▶ **WHAT THE TASK ASKS**
Output only the lines below from the one containing "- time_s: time" to the one containing "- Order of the", exactly as written, both ends kept.

▶ **DATA**
^^^^^^^^

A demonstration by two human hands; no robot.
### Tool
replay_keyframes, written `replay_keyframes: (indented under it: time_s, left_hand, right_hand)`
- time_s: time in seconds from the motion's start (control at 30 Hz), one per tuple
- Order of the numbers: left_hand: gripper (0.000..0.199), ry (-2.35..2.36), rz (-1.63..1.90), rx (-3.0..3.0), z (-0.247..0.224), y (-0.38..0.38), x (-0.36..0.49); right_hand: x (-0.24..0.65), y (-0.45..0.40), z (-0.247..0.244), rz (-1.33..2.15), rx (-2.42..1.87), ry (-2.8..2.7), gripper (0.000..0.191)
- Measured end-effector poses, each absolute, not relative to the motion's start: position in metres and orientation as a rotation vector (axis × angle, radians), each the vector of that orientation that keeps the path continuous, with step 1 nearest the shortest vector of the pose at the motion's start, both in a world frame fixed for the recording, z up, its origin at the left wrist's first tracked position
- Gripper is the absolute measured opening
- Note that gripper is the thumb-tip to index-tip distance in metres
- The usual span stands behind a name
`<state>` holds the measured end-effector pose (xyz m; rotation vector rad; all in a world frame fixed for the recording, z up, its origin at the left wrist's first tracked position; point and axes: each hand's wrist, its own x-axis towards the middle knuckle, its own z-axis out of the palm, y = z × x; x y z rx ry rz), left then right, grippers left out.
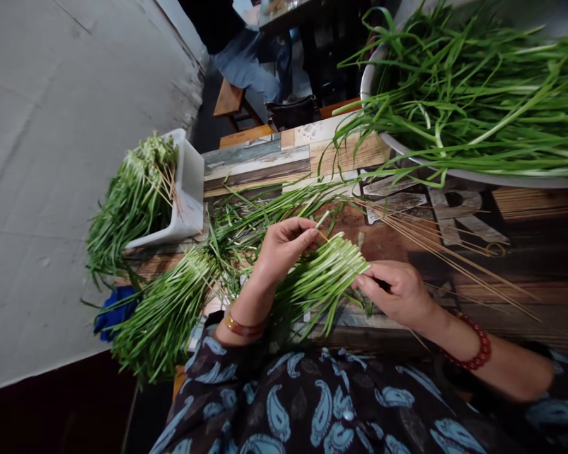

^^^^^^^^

▶ **ANSWER BOX**
- time_s: time in seconds from the motion's start (control at 30 Hz), one per tuple
- Order of the numbers: left_hand: gripper (0.000..0.199), ry (-2.35..2.36), rz (-1.63..1.90), rx (-3.0..3.0), z (-0.247..0.224), y (-0.38..0.38), x (-0.36..0.49); right_hand: x (-0.24..0.65), y (-0.45..0.40), z (-0.247..0.244), rz (-1.33..2.15), rx (-2.42..1.87), ry (-2.8..2.7), gripper (0.000..0.191)

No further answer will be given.